Now, after months of preparation, the Back Alley Theatre in Van Nuys has thrown its Equity Waiver hat into the ring. But from the very opening of Part I (“The War”), when a rag-tag band of goddesses, demi-goddesses and just plain womenfolk dish (often incomprehensibly) about life in ancient Greece, perched on the precarious boulders of Clifton R. Welch’s multipurpose set, you suspect something is amiss.

The gods, it seems want Agamemnon to kill his daughter Iphigenia in exchange for fair winds to Troy. By the time Albert Paulsen’s Agamemnon makes his entrance, moving and sounding like a Tevye clone in fancy dress worrying about his daughters, you know this show’s in trouble.

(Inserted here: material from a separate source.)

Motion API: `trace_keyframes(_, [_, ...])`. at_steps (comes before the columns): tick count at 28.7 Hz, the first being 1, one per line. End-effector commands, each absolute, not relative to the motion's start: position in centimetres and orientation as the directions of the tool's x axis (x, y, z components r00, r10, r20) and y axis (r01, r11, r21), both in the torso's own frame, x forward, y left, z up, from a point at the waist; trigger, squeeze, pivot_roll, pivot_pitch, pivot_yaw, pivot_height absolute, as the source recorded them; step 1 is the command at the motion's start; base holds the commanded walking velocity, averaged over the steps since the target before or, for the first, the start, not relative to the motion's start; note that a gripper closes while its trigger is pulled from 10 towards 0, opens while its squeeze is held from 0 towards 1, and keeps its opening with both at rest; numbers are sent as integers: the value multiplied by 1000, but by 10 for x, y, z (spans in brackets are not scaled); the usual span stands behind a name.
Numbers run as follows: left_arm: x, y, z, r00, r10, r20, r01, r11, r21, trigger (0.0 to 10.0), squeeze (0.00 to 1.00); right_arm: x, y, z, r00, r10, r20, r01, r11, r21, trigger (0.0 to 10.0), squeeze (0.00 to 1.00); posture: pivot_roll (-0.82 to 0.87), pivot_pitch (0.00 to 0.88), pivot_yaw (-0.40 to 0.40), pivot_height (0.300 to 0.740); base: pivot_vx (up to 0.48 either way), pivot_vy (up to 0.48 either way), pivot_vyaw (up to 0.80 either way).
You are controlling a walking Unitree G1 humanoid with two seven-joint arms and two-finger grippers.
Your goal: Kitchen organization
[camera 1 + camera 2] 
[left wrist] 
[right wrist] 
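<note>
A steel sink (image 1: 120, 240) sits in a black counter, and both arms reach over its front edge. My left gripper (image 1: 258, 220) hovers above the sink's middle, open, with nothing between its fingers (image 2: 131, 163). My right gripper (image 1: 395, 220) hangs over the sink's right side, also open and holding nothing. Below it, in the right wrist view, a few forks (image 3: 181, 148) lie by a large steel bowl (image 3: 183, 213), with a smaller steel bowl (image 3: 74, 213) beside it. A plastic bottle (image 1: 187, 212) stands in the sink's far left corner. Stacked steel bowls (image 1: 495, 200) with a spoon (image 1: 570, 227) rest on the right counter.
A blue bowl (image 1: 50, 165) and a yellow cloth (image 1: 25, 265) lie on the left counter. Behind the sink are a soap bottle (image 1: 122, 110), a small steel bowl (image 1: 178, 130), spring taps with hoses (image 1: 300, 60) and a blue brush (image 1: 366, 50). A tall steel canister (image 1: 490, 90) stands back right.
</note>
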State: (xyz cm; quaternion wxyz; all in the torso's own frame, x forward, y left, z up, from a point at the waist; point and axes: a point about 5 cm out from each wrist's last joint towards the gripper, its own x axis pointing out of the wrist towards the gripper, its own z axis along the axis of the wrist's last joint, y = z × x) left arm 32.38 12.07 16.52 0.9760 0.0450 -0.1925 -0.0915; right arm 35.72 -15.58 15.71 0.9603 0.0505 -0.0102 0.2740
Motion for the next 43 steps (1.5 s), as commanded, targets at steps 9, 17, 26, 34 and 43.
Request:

Eight plays later (playlets, really, especially at the Back Alley, where director Allan Miller has pared down the pared-down versions even more), it’s clear that what we have is “The Greeks Go to Hollywood”--a production so Contemporary Pedestrian, so lacking in point of view or artistic identity, that when someone asks, “Did anybody see Ajax?,” one half expects a box of cleanser to appear.

Miller and his “cast of 35” have confused humanizing with trivializing and quality with quantity. It would have been wiser to stick to actors who could carry the language and style and to double up on roles, as did Hartford and the RSC.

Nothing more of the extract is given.